--- Work instructions ---
Each line below that includes the word "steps" adds one to the count; give that count and nothing else.

----

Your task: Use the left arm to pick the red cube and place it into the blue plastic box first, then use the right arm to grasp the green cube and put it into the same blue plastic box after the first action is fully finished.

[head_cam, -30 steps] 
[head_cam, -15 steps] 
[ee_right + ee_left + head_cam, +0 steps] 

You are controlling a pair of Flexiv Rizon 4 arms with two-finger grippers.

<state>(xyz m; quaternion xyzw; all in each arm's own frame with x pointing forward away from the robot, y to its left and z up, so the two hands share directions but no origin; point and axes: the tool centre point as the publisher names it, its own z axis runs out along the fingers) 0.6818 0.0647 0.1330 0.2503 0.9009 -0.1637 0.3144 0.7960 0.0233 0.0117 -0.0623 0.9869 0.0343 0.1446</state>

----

--- Answer section ---
3